Emma Loffhagen 

Sales of Brontë’s Wuthering Heights skyrocket ahead of film adaptation

The number of novels sold rose nearly fivefold year on year in the UK in January, Penguin Classics reports, as Emerald Fennell’s hotly anticipated take is set for release next week
  
  

Jacob Elordi and Margot Robbie standing side by side with the Wuthering Heights logo behind them
Jacob Elordi and Margot Robbie at the London premiere of Wuthering Heights on Thursday. Photograph: Shutterstock

Sales of Emily Brontë’s Wuthering Heights have risen by 469% in the UK since last year, as anticipation builds for Emerald Fennell’s bold and highly anticipated film adaptation, figures from Penguin Classics UK show.

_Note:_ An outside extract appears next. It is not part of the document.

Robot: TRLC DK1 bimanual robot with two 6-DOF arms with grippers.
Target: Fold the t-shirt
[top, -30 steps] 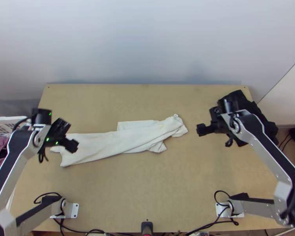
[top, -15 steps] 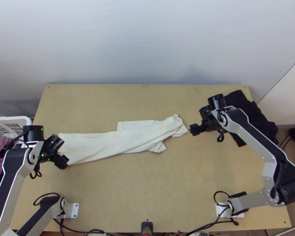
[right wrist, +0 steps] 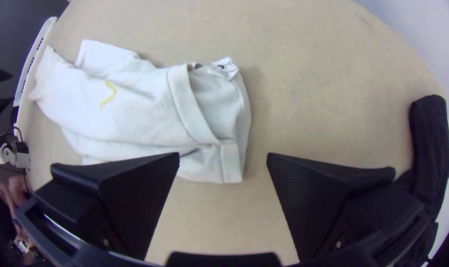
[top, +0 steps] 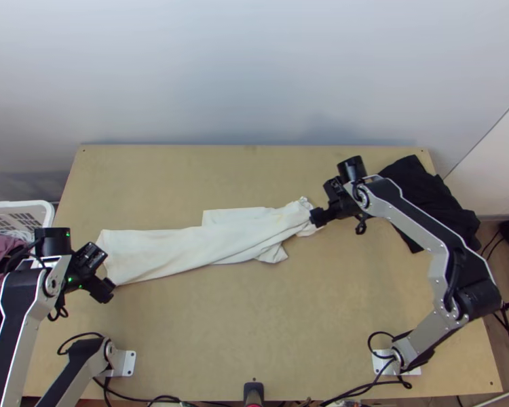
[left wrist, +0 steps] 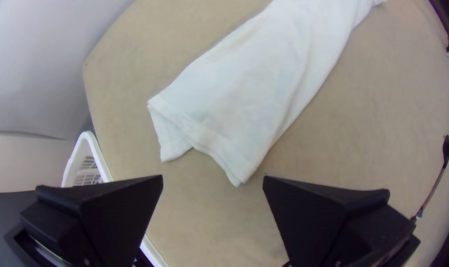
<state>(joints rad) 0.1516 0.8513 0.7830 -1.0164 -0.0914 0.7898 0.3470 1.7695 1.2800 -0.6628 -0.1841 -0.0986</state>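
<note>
The white t-shirt (top: 180,247) lies as a long narrow strip across the table, its layers folded over lengthwise and its collar end slightly rumpled. At its left end, near the hem, is my left gripper (top: 104,290). Seen from the left wrist, the left gripper (left wrist: 213,183) stands open beside the shirt's hem corners (left wrist: 219,143), with nothing between its fingers. My right gripper (top: 316,218) is above the shirt's collar end. In the right wrist view the right gripper (right wrist: 224,160) is open, and the collar with its label (right wrist: 226,68) lies near it, ungripped.
A black cloth (top: 434,203) lies at the table's right edge. A white basket (top: 49,214) with clothes stands off the table's left edge. Bare tabletop (top: 254,319) stretches between the shirt and the arms' bases.
My left gripper has moved left and nearer the front edge, off the shirt's hem end. My right gripper has come leftward to the collar end. The shirt lies as before.
</note>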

In January of this year, 10,670 copies were sold, compared with 1,875 in January 2025, in what Penguin has described as an unusually large boost.

Sales of the book increased by 132% after the release of the first teaser trailer for the film last September. Between the trailer’s release and the end of the year, Penguin sold 28,257 copies in the UK, compared with 12,134 over the same period in 2024.

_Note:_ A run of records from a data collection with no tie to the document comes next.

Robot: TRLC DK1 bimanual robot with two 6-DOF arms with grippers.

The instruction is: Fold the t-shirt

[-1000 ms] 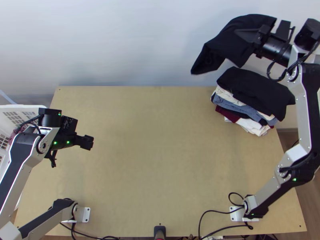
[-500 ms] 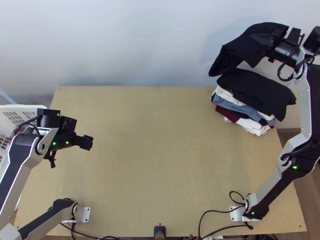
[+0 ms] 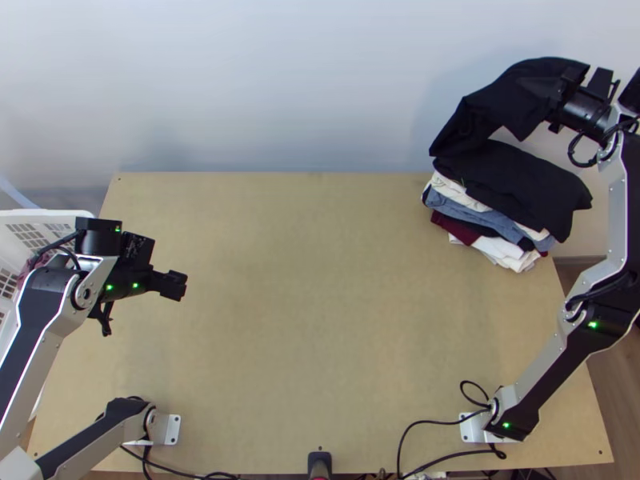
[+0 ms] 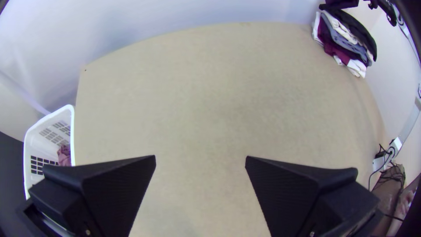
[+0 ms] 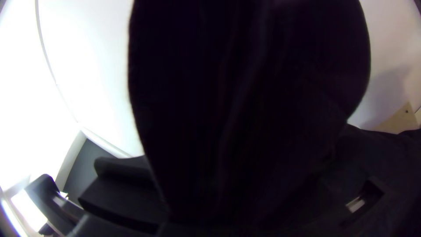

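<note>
The right pincer (image 3: 541, 86) grips the black t-shirt (image 3: 486, 104), with a clothes stack (image 3: 512, 186) near it; the left pincer (image 3: 176, 286) is released, its fingers (image 4: 118, 186) apart.

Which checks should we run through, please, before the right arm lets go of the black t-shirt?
1. Right gripper holds the black t-shirt: ok.
2. T-shirt's hanging end at the clothes stack: ok, at its far-left corner in the top view.
3. That end resting on the stack: cannot tell.
4. Stack edges aligned: not ok, layers stick out unevenly.
5. Left gripper away from the stack: ok, fingers open over the table's left side.
6. T-shirt neatly folded: cannot tell.
</note>
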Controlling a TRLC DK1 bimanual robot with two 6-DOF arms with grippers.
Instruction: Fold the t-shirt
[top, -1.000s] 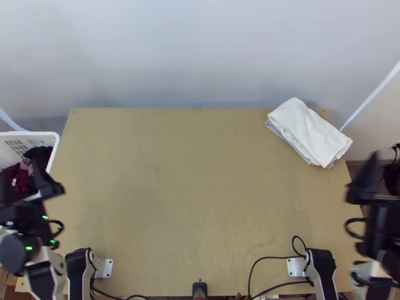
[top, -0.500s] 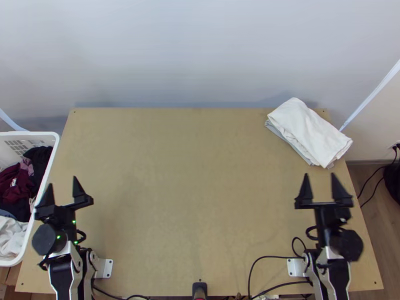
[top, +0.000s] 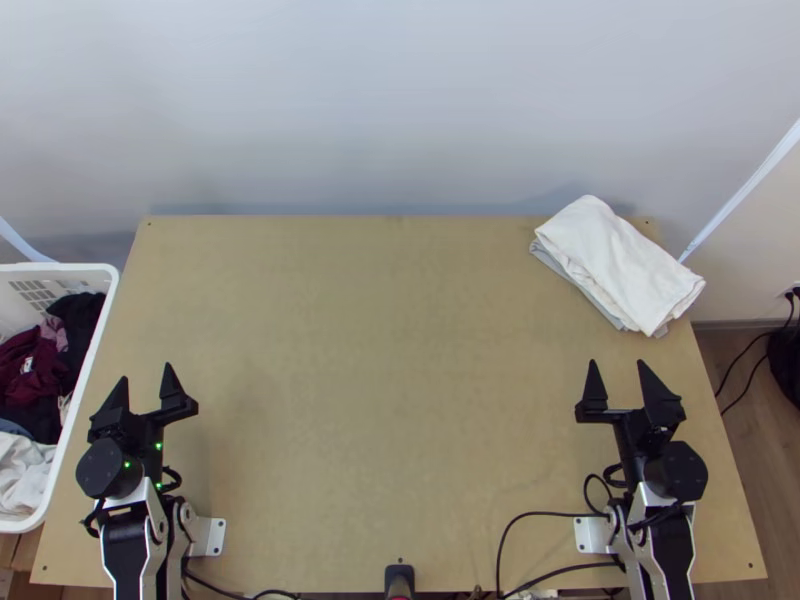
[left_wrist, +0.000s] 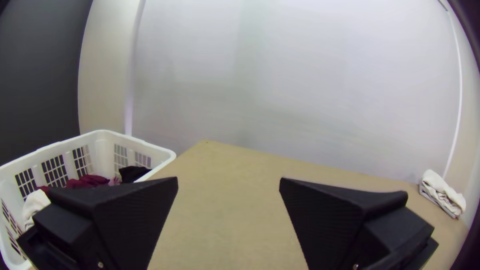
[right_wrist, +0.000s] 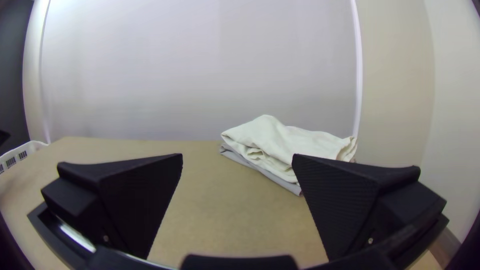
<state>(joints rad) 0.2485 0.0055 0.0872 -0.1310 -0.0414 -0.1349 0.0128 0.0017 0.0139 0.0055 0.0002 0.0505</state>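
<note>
And here's the left gripper (top: 146, 372) at the desk's (top: 400, 350) near left, jaws spread wide and released; over at near right, the right gripper (top: 617, 362) matches it, jaws wide apart too! Up in the far right corner sits a white cloth (top: 615, 260), folded in layers atop a grey cloth (right_wrist: 272, 177); whether either is the t-shirt, I can't tell. Left of the desk, clothes (top: 30, 370) lie bunched in a white basket (top: 92, 345).
</note>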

Jess Harrison, publishing director for Penguin Classics, said: “I can’t remember the last time a film adaptation generated this much excitement for the book. Wuthering Heights is one of our evergreen bestsellers, but I do think the film is coming out at the perfect moment.

“There seems to be a real yearning among readers for intense, maximalist, tragic love stories,” Harrison added. “We’ve seen huge demand for similarly angsty classics like Dostoevsky’s White Nights and Sabahattin Ali’s Madonna in a Fur Coat. But Wuthering Heights stands apart in being so wild and unhinged – an extreme book for extreme times.”

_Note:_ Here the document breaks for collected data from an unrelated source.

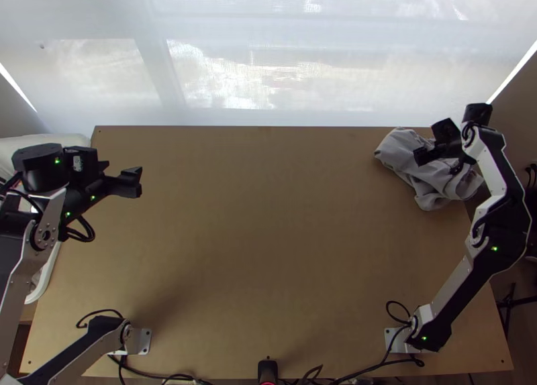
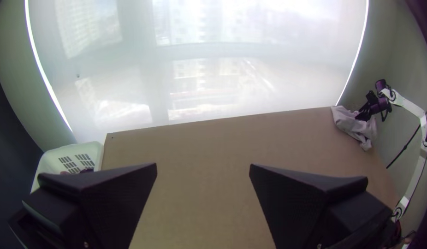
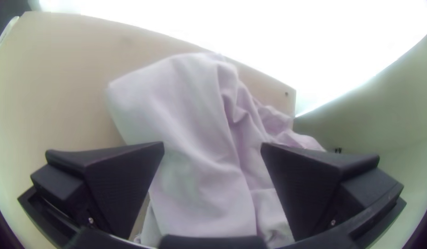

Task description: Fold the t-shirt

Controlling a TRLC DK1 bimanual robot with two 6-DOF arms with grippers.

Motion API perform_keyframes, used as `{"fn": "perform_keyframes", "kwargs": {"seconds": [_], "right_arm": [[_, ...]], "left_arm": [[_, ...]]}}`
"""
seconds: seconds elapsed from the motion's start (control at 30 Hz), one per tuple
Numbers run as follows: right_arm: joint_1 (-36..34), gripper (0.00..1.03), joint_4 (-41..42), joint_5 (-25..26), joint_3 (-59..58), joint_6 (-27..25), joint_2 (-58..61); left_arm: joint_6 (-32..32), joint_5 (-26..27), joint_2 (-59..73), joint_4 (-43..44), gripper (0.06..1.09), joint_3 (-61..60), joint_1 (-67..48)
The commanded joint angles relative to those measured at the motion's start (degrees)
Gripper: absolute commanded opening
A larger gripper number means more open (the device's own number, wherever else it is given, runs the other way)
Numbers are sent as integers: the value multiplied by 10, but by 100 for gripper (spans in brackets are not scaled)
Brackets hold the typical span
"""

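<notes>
Pale grey, soft-looking fabric t-shirt [image 1: 440, 176] is bunched up at the far right corner of the light wooden table [image 1: 268, 251], black flat-fingered right gripper [image 3: 212, 145] wide open over it, matching left gripper [image 2: 203, 166] also open, over on the left. Guessing it's light and super floppy, so I'd pinch a loose outer edge, cause grabbing mid-heap probably just lifts a wad.
</notes>
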Motion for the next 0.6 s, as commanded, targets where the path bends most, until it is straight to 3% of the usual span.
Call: {"fn": "perform_keyframes", "kwargs": {"seconds": [0.0, 0.23, 0.37, 0.47, 0.57], "right_arm": [[19, 98, 2, -7, 31, 17, -88], [85, 98, -3, -8, -59, 104, -271], [150, 98, 19, -7, -207, 129, -416], [208, 98, 100, -7, -339, 167, -536], [226, 98, 115, -8, -422, 202, -623]], "left_arm": [[1, -4, -63, 21, 104, -35, 31], [7, -28, -179, 101, 104, -122, 39], [1, -33, -244, 123, 104, -178, 47], [-5, -33, -286, 124, 104, -219, 55], [-12, -33, -333, 127, 104, -264, 65]]}}
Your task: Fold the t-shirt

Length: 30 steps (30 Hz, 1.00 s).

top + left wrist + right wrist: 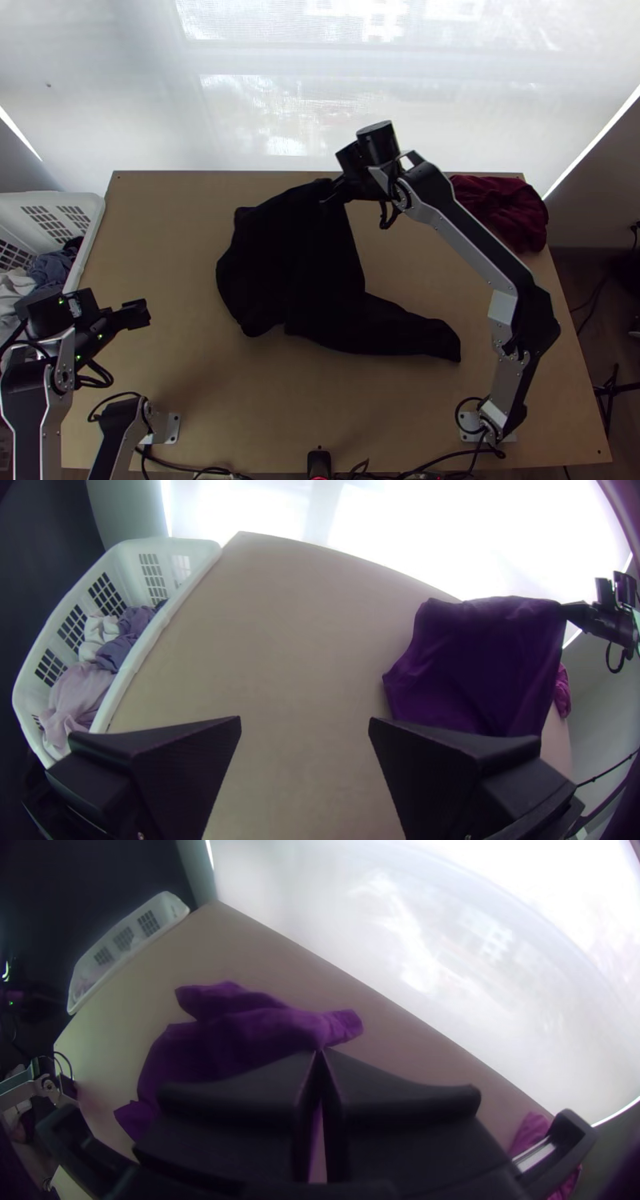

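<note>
Black cloth of the t-shirt (280,264) on the wooden table (176,232), bunched, partly raised by one end clamped in the right gripper (330,196) toward the far edge. Hangs from one narrow pinch, so could slip out under a hard pull. Lacks a second hold, with the left gripper (305,727) empty, fingers wide apart, near the basket (94,216); might twist or land crumpled. Could also trap the trailing end (416,334) beneath the body if lowered carelessly. Underneath, a pale, plain surface; at the far right corner, bunched dark red cloth (504,212); beyond, a bright translucent blind (120,96); to the right, dark floor (588,344)
</note>
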Each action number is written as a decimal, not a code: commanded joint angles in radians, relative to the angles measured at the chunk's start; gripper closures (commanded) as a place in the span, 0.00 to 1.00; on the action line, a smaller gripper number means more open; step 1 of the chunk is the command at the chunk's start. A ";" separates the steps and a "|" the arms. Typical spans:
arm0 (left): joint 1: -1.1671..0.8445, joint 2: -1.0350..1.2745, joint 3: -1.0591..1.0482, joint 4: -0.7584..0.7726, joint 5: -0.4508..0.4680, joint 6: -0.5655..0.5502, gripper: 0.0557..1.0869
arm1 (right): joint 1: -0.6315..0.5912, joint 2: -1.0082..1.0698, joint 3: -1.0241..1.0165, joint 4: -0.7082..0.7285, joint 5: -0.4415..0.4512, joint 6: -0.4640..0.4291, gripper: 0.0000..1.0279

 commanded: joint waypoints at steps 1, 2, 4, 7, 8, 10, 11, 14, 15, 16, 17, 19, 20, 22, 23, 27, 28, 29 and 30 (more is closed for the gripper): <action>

Fennell’s A-list adaptation, which stars Margot Robbie as Catherine Earnshaw and Jacob Elordi as Heathcliff, premieres in the UK on 13 February. The Saltburn director’s modernised take is set to be an intense, visceral reimagining of Brontë’s gothic romance, complete with contemporary costumes, and a soundtrack by Charli xcx.

The promotional materials have sparked backlash from Brontë fans and online commentators. Some critics have voiced scepticism about its overt sexual tone, as well as the casting choices: Robbie, 35, plays a character who is 19 in the novel, and Elordi’s casting as Heathcliff has revived debate over the racial identity of the character, who is understood to be of Romany heritage in Brontë’s text.

“I don’t think an adaptation needs to be completely faithful to the book: many of the best ones – like Clueless riffing on [Jane Austen’s] Emma – aren’t,” Harrison said. “But what you hope for is that an adaptation will capture the spirit of the original. With Wuthering Heights, it’s the extreme intensity of emotion that matters the most.”

Reviews of the film are embargoed until Monday, but there has been some early reaction from critics on social media. Courtney Howard called the film “intoxicating, transcendent, tantalising, bewitching, lust worthy, hypnotic,” and a “god-tier new classic”.

Film writer Anne Thompson was similarly effusive, praising it as a “rip-roaring, bodice-ripping crowd-pleaser,” adding that “audiences will fall for Emerald Fennell’s garish visuals and unrestrained direction. Everything is BIG.”